Personal information
- Born: Frode Olav Olsen Urkedal 14 May 1993 (age 33) Oslo, Norway

Chess career
- Country: Norway
- Title: Grandmaster (2016)
- FIDE rating: 2567 (July 2026)
- Peak rating: 2578 (January 2026)

= Frode Urkedal =

Norwegian chess grandmaster (born 1993)

Frode Olav Olsen Urkedal (born 14 May 1993) is a Norwegian chess player. He holds the title of Grandmaster, and is the 2012 and 2014 Norwegian champion.

==Career==
Urkedal began playing chess as an after-school activity at his school at Kjelsås, in northern Oslo. Urkedal won each of the age-restricted classes of the Norwegian championship in successive years from 2003 to 2006. In 2003 he won the Miniputt class with 8½ points out of 9, in 2004 he scored 6½ points in the Lilleputt class together with five other players but won the group due to his superior tiebreak score, in 2005 he won the Cadet class outright with 7½ points, and in 2006 he won the Junior championship after tying for first with 6½ points with three other players before winning the play-off for the junior title.

In the 2009 World Youth Chess Championships, Urkedal finished in fifth place in the under-16 section scoring 8 points out of 11. This was Norway's second best result in the youth championship, only Magnus Carlsen's second place in the under-12 section in 2002 surpassed this.

Urkedal achieved the title of FIDE Master in 2008. In January 2011 his performance in the Rilton Cup tournament in Stockholm secured him the final norm needed for the title of International Master.

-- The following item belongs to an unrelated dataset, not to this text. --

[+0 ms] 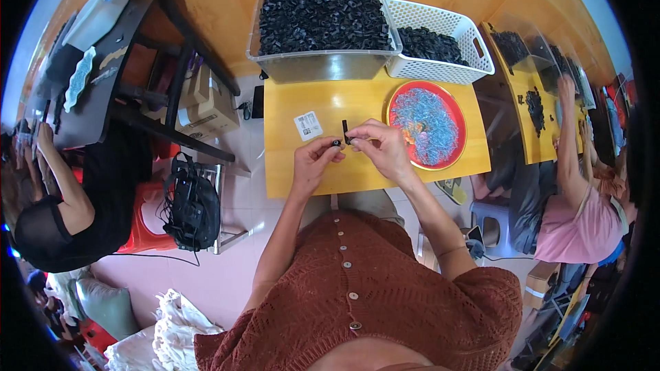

In the 2012 Norwegian Chess Championship, held in July in Sandefjord, Urkedal scored 7 points out of 9. He drew the pre-tournament favorites Jon Ludvig Hammer and Simen Agdestein, and lost only to Espen Lie. Urkedal won the rest of his games, including a win over the defending champion Berge Østenstad in round 8. This result tied him for first with Espen Lie, and a play-off was arranged in Fredrikstad in October to determine the champion. Urkedal won the first game, and was able to hold a draw from a shaky position in the second, thus securing him the title. Urkedal became the seventh teenager to accomplish this feat.

Urkedal was awarded the title of Grandmaster in April 2016, having scored his final grandmaster norm at the Manacor tournament in Mallorca. In 2019 he won the Nordic Chess Championship and thanks to this victory Urkedal qualified to the FIDE World Cup. In 2019, he achieved 2nd place in the Australasian Masters GM tournament.

Urkedal played for Norway in the Chess Olympiad in 2010 and 2012. He represents the chess club SK 1911 of Oslo.